(Stored data entries)

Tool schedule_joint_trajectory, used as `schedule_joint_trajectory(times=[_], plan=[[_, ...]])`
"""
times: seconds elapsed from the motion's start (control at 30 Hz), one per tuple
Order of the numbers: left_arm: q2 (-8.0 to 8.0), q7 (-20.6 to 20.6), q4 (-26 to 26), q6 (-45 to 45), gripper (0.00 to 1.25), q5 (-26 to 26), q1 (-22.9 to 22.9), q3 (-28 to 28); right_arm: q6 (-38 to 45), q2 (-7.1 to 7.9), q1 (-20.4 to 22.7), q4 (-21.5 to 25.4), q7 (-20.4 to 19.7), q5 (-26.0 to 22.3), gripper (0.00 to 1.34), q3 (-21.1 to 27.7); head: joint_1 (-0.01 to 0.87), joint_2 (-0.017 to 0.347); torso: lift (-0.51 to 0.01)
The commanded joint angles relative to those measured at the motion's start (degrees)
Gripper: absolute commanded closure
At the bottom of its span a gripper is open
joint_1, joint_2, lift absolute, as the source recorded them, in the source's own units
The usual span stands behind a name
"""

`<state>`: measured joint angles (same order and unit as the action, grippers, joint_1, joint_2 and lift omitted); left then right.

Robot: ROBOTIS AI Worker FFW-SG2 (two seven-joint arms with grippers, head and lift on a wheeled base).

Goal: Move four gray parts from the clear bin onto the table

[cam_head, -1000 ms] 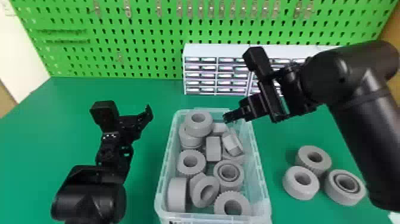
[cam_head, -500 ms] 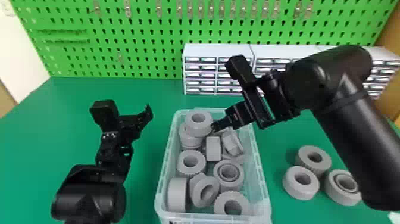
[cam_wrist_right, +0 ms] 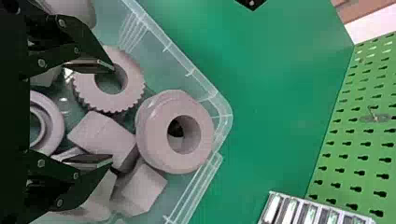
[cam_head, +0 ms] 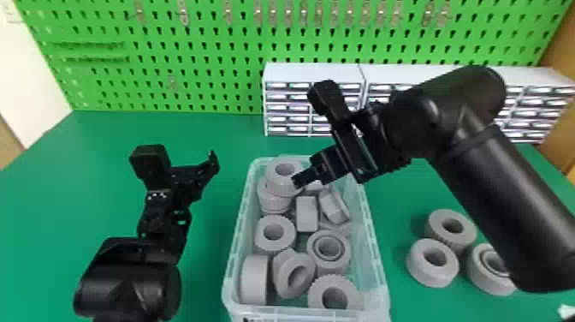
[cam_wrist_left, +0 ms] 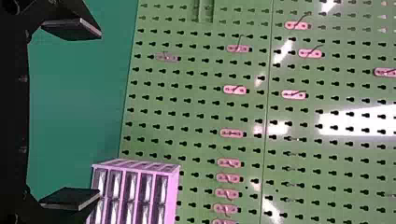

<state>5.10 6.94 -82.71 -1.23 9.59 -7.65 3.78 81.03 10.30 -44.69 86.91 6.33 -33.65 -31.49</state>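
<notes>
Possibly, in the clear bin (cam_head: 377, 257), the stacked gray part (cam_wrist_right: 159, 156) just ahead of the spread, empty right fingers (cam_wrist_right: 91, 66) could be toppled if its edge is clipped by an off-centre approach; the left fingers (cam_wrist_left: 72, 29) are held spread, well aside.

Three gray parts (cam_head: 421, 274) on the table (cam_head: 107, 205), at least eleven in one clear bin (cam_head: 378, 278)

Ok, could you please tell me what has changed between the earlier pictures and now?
The right gripper has moved left and a little lower, toward the stacked gray parts in the clear bin's far left corner. Nothing was taken hold of or let go. The left gripper, bin and three gray parts on the table stayed put.
</notes>
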Motion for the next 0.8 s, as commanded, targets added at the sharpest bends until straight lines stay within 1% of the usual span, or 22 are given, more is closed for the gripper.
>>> schedule_joint_trajectory(times=[0.0,0.2,0.43,0.77], plan=[[0.0,0.0,0.1,0.0,0.1,0.0,0.0,0.0,-3.7,-0.54,-1.4,-2.7,0.0,0.2,0.57,-2.4,0.693,0.072,-0.052],[0.0,0.0,0.2,0.0,0.1,0.0,0.1,0.1,-8.2,-0.98,-1.8,-6.1,0.1,0.4,0.57,-4.4,0.693,0.072,-0.052],[0.0,0.0,0.2,0.0,0.1,0.0,0.1,0.2,-10.5,-1.25,-2.4,-8.1,0.4,2.0,0.56,-5.9,0.693,0.072,-0.052],[-0.09,0.0,0.2,0.0,0.1,0.1,0.1,0.4,-14.7,-1.95,-3.2,-10.7,4.5,6.2,0.56,-8.1,0.693,0.072,-0.052]])
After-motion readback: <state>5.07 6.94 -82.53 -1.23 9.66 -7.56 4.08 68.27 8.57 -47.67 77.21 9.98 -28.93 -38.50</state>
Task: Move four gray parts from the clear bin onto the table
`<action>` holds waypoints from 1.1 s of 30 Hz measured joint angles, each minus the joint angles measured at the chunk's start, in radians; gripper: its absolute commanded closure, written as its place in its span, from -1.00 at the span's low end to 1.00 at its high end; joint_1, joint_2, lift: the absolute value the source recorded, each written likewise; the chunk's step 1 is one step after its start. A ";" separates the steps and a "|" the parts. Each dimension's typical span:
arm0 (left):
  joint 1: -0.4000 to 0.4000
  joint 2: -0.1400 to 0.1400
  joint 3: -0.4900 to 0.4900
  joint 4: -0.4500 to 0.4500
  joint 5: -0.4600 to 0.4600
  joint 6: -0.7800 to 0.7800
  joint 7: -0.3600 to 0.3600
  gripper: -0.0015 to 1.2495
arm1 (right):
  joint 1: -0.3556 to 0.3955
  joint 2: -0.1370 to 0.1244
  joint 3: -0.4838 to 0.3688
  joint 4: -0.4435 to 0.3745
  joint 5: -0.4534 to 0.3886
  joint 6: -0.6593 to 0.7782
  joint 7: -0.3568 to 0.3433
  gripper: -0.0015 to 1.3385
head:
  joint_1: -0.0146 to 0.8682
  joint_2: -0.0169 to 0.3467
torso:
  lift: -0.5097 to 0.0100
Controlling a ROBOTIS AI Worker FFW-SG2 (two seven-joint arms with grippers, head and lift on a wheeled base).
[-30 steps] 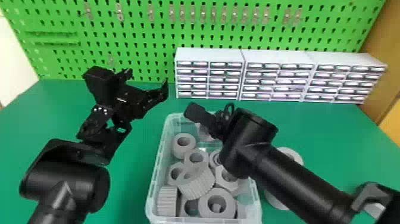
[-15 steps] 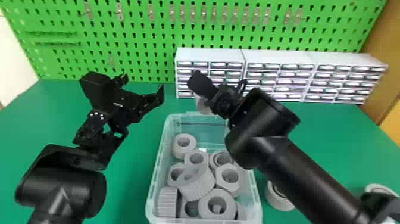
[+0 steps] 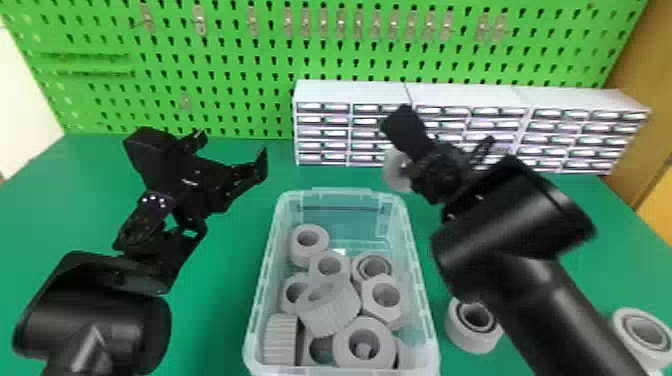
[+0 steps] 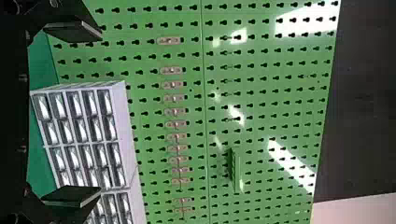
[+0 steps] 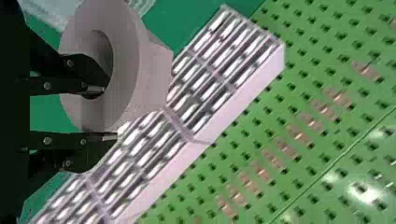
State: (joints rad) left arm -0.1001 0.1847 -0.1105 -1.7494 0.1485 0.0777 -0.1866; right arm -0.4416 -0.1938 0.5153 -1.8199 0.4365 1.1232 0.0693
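Observation:
My right gripper [image 3: 407, 175] is above and beyond the bin's back right corner, shut on a gray part [image 3: 395, 171]. In the right wrist view, my right gripper [image 5: 105, 112] pinches the wall of that gray part [image 5: 152, 77], one finger inside its hole. The clear bin [image 3: 253, 300] holds several gray parts, among them a ribbed one [image 3: 332, 307] lying tilted on others. Two gray parts, one nearer [image 3: 472, 327] and one farther right [image 3: 645, 336], rest on the table right of the bin. My left gripper [image 3: 232, 150] is parked open at left, also in its wrist view [image 4: 77, 114].
White drawer cabinets [image 3: 350, 92] stand along the back of the green table [image 3: 215, 320], before a green pegboard [image 3: 240, 55]. The right forearm crosses over the table right of the bin, above the nearer placed part.
My right gripper has risen out of the bin with a gray part and moved up toward the cabinets. The left arm has shifted only slightly.

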 measured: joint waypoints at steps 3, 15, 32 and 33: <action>0.003 -0.005 0.003 -0.002 -0.002 0.000 0.000 -0.80 | 0.047 -0.004 -0.048 -0.069 0.020 0.071 0.000 0.78 | 0.57 -0.72 | 0.77; 0.009 -0.017 0.002 -0.004 -0.007 0.002 -0.001 -0.80 | 0.183 0.024 -0.188 -0.250 0.051 0.334 0.001 0.78 | 0.57 -0.72 | 0.77; 0.012 -0.018 -0.005 -0.004 -0.007 0.010 -0.006 -0.80 | 0.273 0.049 -0.501 -0.266 0.012 0.447 0.001 0.78 | 0.57 -0.72 | 0.77; 0.012 -0.018 -0.006 -0.004 -0.008 0.011 -0.007 -0.80 | 0.275 0.049 -0.516 -0.266 0.005 0.447 0.001 0.78 | 0.57 -0.72 | 0.77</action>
State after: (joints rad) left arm -0.0883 0.1672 -0.1166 -1.7534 0.1409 0.0886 -0.1931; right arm -0.1664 -0.1450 -0.0004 -2.0860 0.4412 1.5707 0.0705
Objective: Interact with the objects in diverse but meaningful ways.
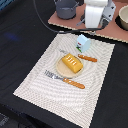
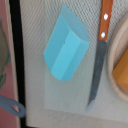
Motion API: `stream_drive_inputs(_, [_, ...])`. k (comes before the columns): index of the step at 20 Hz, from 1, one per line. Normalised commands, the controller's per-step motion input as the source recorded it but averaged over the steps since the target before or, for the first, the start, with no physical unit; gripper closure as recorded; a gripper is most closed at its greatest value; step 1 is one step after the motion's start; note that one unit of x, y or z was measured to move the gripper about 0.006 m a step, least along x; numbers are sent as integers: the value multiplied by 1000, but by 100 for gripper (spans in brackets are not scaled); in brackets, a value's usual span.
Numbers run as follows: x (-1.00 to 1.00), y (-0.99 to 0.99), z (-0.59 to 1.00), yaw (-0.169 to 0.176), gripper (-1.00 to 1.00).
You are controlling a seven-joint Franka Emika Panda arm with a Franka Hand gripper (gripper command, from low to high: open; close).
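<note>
Arm hangs over far edge of placemat (image 1: 35,75), straight above pale blue-white carton (image 1: 83,43), likely lining up grasp. Carton sits just beyond tan round plate (image 1: 60,69), which carries ridged yellow-orange block (image 1: 71,62). Orange-handled knife (image 2: 99,55) lies between carton and plate. Tool's fingertips out of both views; spread or pressed, cannot tell.

Item: white, boxy gripper housing of the Panda arm (image 1: 98,14). We find it at the top edge of the exterior view, right of centre, cropped by the frame. We see dark cabling looping beside it. Its fingers point downward, but their tips are blurred and we cannot judge their spacing. Our wrist view shows no fingers.
</note>
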Motion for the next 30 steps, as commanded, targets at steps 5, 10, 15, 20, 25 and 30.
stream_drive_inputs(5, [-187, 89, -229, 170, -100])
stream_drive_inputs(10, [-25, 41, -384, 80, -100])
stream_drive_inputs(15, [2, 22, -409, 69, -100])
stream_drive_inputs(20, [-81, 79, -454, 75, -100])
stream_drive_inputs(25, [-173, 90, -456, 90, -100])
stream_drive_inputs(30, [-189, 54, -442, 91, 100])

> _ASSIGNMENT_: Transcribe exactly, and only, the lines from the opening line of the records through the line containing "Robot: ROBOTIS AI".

> _OUTPUT OF THE EXERCISE_:
Tool schedule_joint_trajectory, used as `schedule_joint_trajectory(times=[_], plan=[[_, ...]])`
"""
times: seconds elapsed from the motion's start (control at 30 Hz), one per tuple
Order of the numbers: left_arm: q2 (-8.0 to 8.0), q7 (-20.6 to 20.6), q4 (-26 to 26), q6 (-45 to 45), gripper (0.00 to 1.25), q5 (-26 to 26), q1 (-22.9 to 22.9), q3 (-28 to 28); right_arm: q6 (-38 to 45), q2 (-7.1 to 7.9), q1 (-20.4 to 22.7), q4 (-21.5 to 25.4), q7 (-20.4 to 19.7), q5 (-26.0 to 22.3), gripper (0.00 to 1.34), q3 (-21.1 to 27.7); head: joint_1 (-0.01 to 0.87), joint_2 (-0.017 to 0.347); torso: lift (-0.51 to 0.01)
The commanded joint angles relative to those measured at the motion's start (degrees)
Gripper: absolute commanded closure
At the bottom of its span a gripper is open
joint_1, joint_2, lift absolute, as the source recorded them, in the source's own units
The usual span stands behind a name
"""

`<state>`: measured joint angles (same order and unit as the action, grippers, joint_1, joint_2 and lift omitted); left then right.

Robot: ROBOTIS AI Worker FFW-SG2 (two seven-joint arms with grippers, head and lift on a wheeled base).

With the output given, the exercise is complete.